Tomi hızla ilerlemeye devam ediyordu. O ilerledikçe soğuk kar havası ciğerlerine doluyor ve kar havası boğazını kestiği için nefes nefese kalıyordu. Hatta bir an öyle bir nefes aldı ki; o nefesi geri verirken öksürmeye engel bile olamadı. Daha sonra durup bir dakika kadar dinlendikten sonra tepeye doğru tırmanmaya devam etti. Artık gördüğünü sandığı şeyin olduğu yere kadar gelmişti ama hiç kimseyi göremiyordu. Etrafta hiçbir canlılık belirtisi yoktu. Bu nasıl olabilir? Tomi kendinden çok emindi. Orada bir şey vardı. Orada bir şey olmak zorundaydı. Bu kadar yolu boşu boşuna gelip, bu kadar nefessiz kalmak boş yere olamazdı. Tomi ağlamaklı gözlerle bir aşağıya bir yukarıya bakıyordu ama nafile. Orada hiçbir canlıdan eser dahi yoktu. Tomi sinirlendi, çok sinirlendi.
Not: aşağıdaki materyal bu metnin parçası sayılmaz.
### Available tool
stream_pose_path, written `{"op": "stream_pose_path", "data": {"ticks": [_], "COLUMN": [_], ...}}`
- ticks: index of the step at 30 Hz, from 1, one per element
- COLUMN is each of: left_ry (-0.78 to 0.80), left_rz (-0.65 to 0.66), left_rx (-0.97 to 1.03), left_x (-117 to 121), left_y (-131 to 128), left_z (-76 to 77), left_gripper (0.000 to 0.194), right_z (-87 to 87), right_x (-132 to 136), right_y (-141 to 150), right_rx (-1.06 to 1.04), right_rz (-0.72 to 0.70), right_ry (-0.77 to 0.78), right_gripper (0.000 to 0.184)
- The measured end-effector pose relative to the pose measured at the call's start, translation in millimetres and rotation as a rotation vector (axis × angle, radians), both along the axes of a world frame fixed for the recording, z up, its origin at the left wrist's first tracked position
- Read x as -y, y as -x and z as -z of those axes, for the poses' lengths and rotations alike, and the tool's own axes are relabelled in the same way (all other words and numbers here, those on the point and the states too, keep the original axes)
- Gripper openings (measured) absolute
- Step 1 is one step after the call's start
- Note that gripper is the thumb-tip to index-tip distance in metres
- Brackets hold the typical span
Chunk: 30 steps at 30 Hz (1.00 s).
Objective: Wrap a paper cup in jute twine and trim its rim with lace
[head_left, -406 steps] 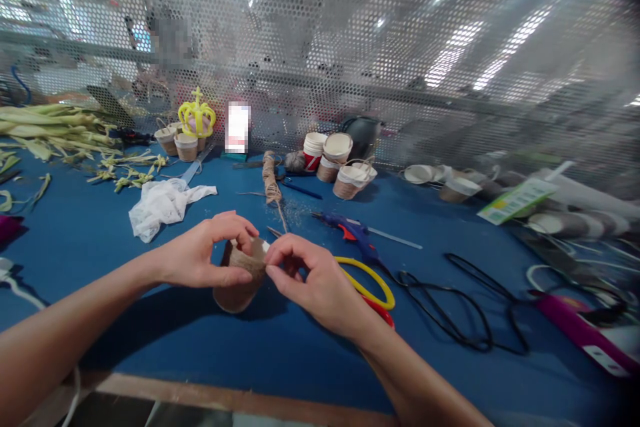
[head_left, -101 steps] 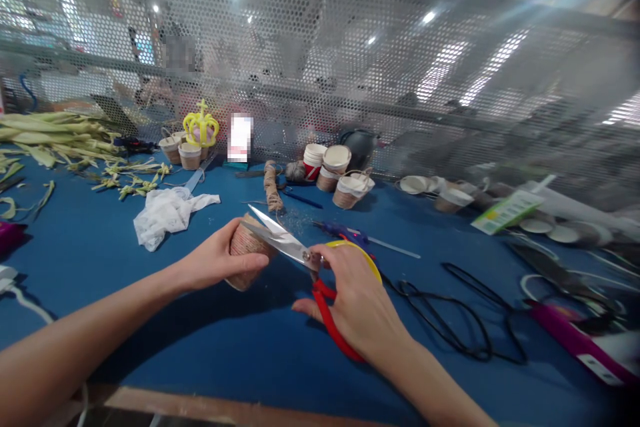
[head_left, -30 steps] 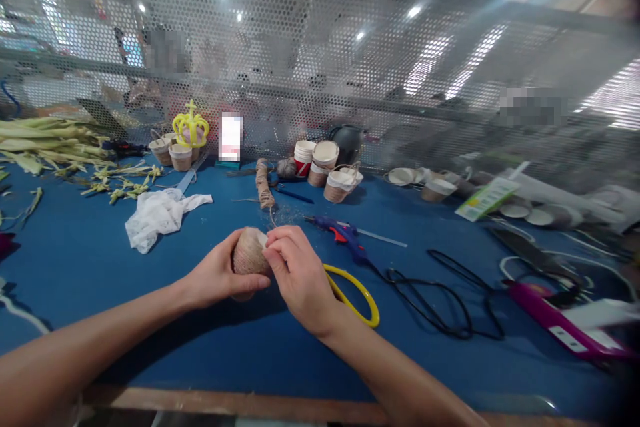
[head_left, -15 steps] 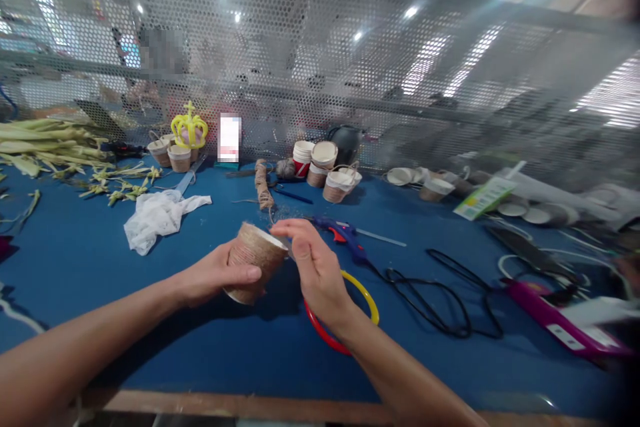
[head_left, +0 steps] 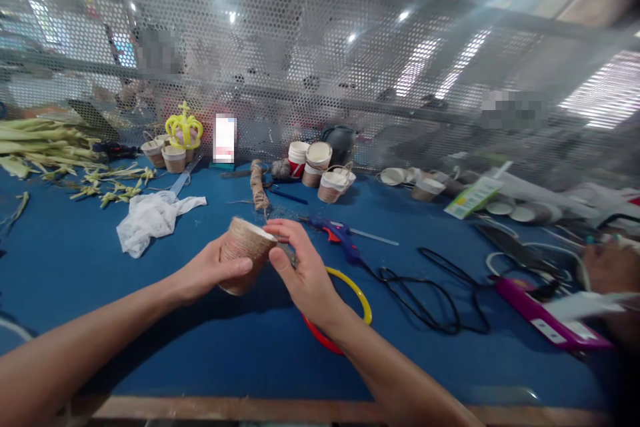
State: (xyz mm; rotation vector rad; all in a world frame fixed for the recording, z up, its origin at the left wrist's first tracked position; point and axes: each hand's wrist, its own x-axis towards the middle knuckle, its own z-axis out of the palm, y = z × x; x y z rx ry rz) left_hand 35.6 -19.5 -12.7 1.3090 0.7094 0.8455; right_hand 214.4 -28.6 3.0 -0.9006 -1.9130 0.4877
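Note:
My left hand (head_left: 213, 270) is wrapped round a paper cup (head_left: 245, 250) covered in brown twine, its thumb lying along the near side. The cup is tilted, with its white mouth turned to the right. At that rim is my right hand (head_left: 305, 267), fingers stretched and thumb spread apart from them. Its fingertips are close to or touching the rim; the exact contact is unclear. Behind the cup lies a bundle of twine (head_left: 259, 185), and a strand runs from it down toward my right fingers. A blue glue gun (head_left: 337, 233) rests beyond my right hand.
A red and yellow ring (head_left: 363, 297) lies partly under my right forearm. Black cable (head_left: 435, 307) loops to the right, near a purple power strip (head_left: 545, 317). Twine-wrapped cups (head_left: 334, 185), a white cloth (head_left: 150, 223) and a yellow crown (head_left: 184, 130) stand or lie farther back. Another person's hand (head_left: 613, 263) is at right.
My right hand's thumb has come down toward the cup's rim, and the cup has turned slightly. The view has shifted a little, and another person's hand now shows at the right.

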Motion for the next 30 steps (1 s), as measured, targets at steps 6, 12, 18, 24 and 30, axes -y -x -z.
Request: {"op": "stream_pose_path", "data": {"ticks": [6, 12, 18, 24, 30], "left_ry": [-0.113, -0.188, -0.174, -0.200, -0.191], "left_rz": [-0.136, -0.407, -0.567, -0.578, -0.570], "left_rx": [-0.099, -0.210, -0.210, -0.244, -0.294], "left_x": [-5.0, -17.8, -26.9, -36.1, -45.9], "left_y": [3.7, 11.2, 10.5, 8.7, 8.0], "left_z": [1.6, -1.5, 5.6, 12.3, 8.1], "left_gripper": [0.064, 0.066, 0.067, 0.070, 0.068], "right_z": [-0.4, -35.6, -21.0, -5.9, -13.2], "right_x": [-6.8, -31.5, -49.9, -60.7, -70.9], "right_y": [-4.2, -49.0, -100.2, -110.1, -109.5], "right_rx": [0.080, 0.737, 1.004, 1.060, 1.046], "right_rz": [0.075, 0.584, 0.713, 0.753, 0.839], "right_ry": [0.084, 0.304, 0.574, 0.621, 0.611], "right_gripper": [0.032, 0.034, 0.027, 0.028, 0.029]}}
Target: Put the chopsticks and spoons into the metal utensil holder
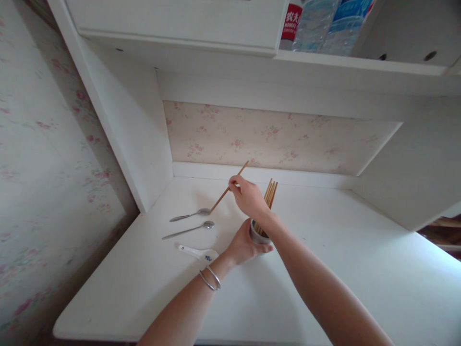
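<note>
My left hand [244, 245] is wrapped around a small metal cup [257, 235] standing on the white desk [324, 269]. Several wooden chopsticks [271, 191] stick up out of the cup. My right hand [248, 196] hovers above the cup and pinches a single wooden chopstick [224, 193], which slants from upper right down to the left, its tip close to a metal spoon [190, 215]. Two silver bangles [210, 278] circle my left wrist.
A second metal spoon [189, 229] and a white ceramic spoon [199, 253] lie left of the cup. A shelf overhead holds water bottles [331, 24] and a red-labelled bottle [291, 21]. White cabinet sides flank the desk; floral wallpaper [252, 139] backs it.
</note>
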A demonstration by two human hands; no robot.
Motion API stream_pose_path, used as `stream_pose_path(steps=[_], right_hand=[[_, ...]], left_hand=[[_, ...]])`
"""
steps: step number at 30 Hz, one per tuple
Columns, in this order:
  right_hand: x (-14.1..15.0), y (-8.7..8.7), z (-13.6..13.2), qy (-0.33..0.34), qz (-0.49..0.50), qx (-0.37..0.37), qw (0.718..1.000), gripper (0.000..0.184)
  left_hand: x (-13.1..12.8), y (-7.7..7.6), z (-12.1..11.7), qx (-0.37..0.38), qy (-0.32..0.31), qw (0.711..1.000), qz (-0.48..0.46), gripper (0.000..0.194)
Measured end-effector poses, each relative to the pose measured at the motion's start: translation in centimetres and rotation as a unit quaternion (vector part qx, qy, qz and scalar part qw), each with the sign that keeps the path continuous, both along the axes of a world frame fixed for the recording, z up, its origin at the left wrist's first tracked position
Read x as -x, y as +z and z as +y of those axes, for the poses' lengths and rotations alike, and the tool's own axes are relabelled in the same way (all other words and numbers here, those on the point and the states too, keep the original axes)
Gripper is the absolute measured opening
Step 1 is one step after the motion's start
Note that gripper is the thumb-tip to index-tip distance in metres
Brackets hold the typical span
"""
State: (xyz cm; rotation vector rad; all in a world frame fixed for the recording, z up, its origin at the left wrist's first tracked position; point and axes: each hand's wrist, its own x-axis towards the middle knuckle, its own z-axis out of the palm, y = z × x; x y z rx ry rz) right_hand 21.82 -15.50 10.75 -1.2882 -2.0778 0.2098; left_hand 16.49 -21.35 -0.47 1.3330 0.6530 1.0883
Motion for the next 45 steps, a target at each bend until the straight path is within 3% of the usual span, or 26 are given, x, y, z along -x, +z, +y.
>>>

Avazı çıktığı kadar bağırdı. Haykırdı. Tomi tüm siniriyle haykırırken bile içten içe orada birinin olmasını ve artık yalnız olmamayı istiyordu. Sonuçta bir düşmanın olması bile koskoca dünyada yalnız başına olmaktan bin kat daha iyidir. Tomi bir sağa bir sola adım atıp etrafı kolaçan ederken sinirden ayağıyla yerdeki karlara vurdu. Etrafa saçılan karların arasında mavi bir şey gözüne çarptı. Az ileriye düşen o mavi nesneye yaklaşıp eline aldığında kendini tutamadı. Biraz önce bağırarak sinirden sağa sola dönen adam şimdi elinden şekeri alınmış mazlum bir çocuk gibi sessiz sessiz ağlıyordu. Gözlerinden yanağına düşen her damlada adeta boğuluyor, okyanusların en dibine batıp batıp çıkıyordu. Tomi’nin elindeki bir çiçekti. Bir kardelen. Neden bu kardelen onu bu kadar üzmüştü? Neden gözyaşlarını sadece bir çiçek için heba ediyordu? Orada hiçbir canlıdan eser yok değildi. Orada bir kardelen, onu çocukluğuna götüren ama geri getirmeye gücü yetmeyen bir canlı, bir çiçek vardı. O çiçek mavi bir kardelendi. Peki neden basit bir çiçek Tomi’yi bu kadar üzüyordu? Bir çiçek bunu nasıl başarıyordu?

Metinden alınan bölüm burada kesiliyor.